Lors d’une conférence de presse au siège du ministère, en présence du représentant de l’OMS au Liban, Abdel Nasser Abou Bakr, et des directeurs des hôpitaux publics, le ministre de la Santé, Rakan Nassereddine, a exprimé ses remerciements envers l’OMS, l’Irlande et le Fonds central d’intervention d’urgence des Nations unies pour leur soutien, a rapporté l’Agence nationale de l’information (ANI, officielle).
« Ce soutien généreux contribuera à alléger le fardeau des patients et de leurs familles », a déclaré le ministre, soulignant l'importance de cette aide pour « les patients vulnérables souffrant d'insuffisance rénale chronique, nécessitant un traitement régulier ». M. Nassereddine a également réaffirmé l'engagement de son ministère à «fournir tout le soutien nécessaire à ces patients et travailler sans relâche pour assurer la durabilité de leur traitement et couvrir intégralement leurs besoins de santé. »

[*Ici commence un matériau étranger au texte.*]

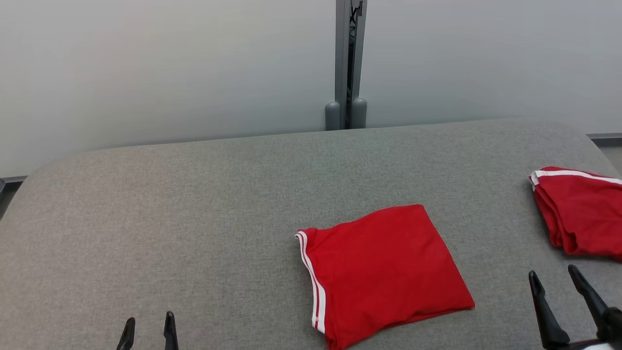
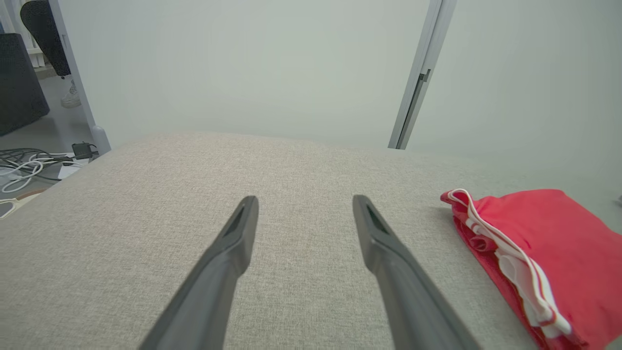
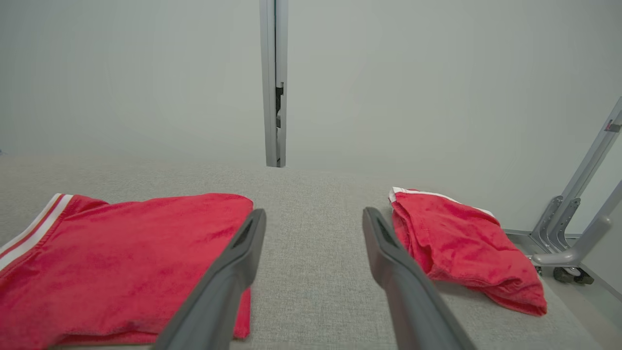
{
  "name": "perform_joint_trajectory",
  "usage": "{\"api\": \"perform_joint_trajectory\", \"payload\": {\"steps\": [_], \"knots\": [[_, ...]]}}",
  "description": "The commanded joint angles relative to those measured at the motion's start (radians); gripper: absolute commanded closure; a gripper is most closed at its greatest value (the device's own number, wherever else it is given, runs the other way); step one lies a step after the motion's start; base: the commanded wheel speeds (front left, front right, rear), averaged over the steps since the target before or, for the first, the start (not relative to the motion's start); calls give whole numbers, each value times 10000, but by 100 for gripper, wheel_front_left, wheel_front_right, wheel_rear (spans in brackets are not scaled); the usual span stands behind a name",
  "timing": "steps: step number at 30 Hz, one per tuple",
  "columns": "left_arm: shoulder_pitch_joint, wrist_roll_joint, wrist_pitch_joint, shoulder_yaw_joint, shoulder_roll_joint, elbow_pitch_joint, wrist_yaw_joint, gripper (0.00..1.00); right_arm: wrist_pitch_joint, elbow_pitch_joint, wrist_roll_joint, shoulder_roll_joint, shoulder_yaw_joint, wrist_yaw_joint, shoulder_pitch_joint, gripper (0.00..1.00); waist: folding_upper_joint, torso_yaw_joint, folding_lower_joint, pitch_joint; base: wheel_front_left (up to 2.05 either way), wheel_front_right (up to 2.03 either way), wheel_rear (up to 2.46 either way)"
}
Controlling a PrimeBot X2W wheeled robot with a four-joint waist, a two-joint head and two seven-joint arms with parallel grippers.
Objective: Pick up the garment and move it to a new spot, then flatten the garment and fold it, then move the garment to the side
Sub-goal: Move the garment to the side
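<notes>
Head view: the red garment (image 1: 384,272) lies folded on the grey table (image 1: 194,218), a little right of the middle, with its white-striped edge to the left. A second garment (image 1: 580,214), also red and folded, lies well apart at the table's right edge. The right hand (image 1: 553,271) is spread and holds nothing, between the two garments. The left hand (image 1: 149,318) is spread too, over bare table, well left of the garment.
</notes>
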Motion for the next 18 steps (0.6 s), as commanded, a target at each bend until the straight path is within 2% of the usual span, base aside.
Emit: {"api": "perform_joint_trajectory", "payload": {"steps": [1,8,18], "knots": [[157,85,-41,51,41,26,-68,0,-43,38,-44,79,-157,2,233,0,-1,15,0,-119,0,0,0],[424,69,-41,112,43,-43,-89,0,-43,19,-71,435,-239,2,525,0,-1,196,0,-329,0,0,0],[482,74,-41,81,41,-73,-43,0,-44,11,-15,486,-31,2,405,0,-1,563,0,-405,0,0,0]]}}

Le ministre a aussi évoqué le rôle crucial des hôpitaux publics dans la prise en charge des patients et la fourniture de services de santé essentiels, malgré les nombreux défis auxquels le secteur de la santé est confronté.
Le secteur de la santé au Liban souffre de nombreuses inégalités exacerbées par les crises économiques. Il manque des mécanismes et des politiques nécessaires pour garantir l’accès aux soins et aux services publics de base. Selon les dernières statistiques officielles, environ 44 % de la population ne dispose d’aucune forme d’assurance maladie.
De son côté, le représentant de l'OMS au Liban, Abdel Nasser Abou Bakr, a souligné « l'engagement de l'organisation à soutenir le système de santé libanais pendant cette période difficile », en particulier « en garantissant l'accès aux services pour les groupes vulnérables souffrant de maladies chroniques qui ne doivent pas être négligés en période de crise ». Il a ajouté que « l'OMS continuera à travailler pour renforcer le système de santé et ses infrastructures ».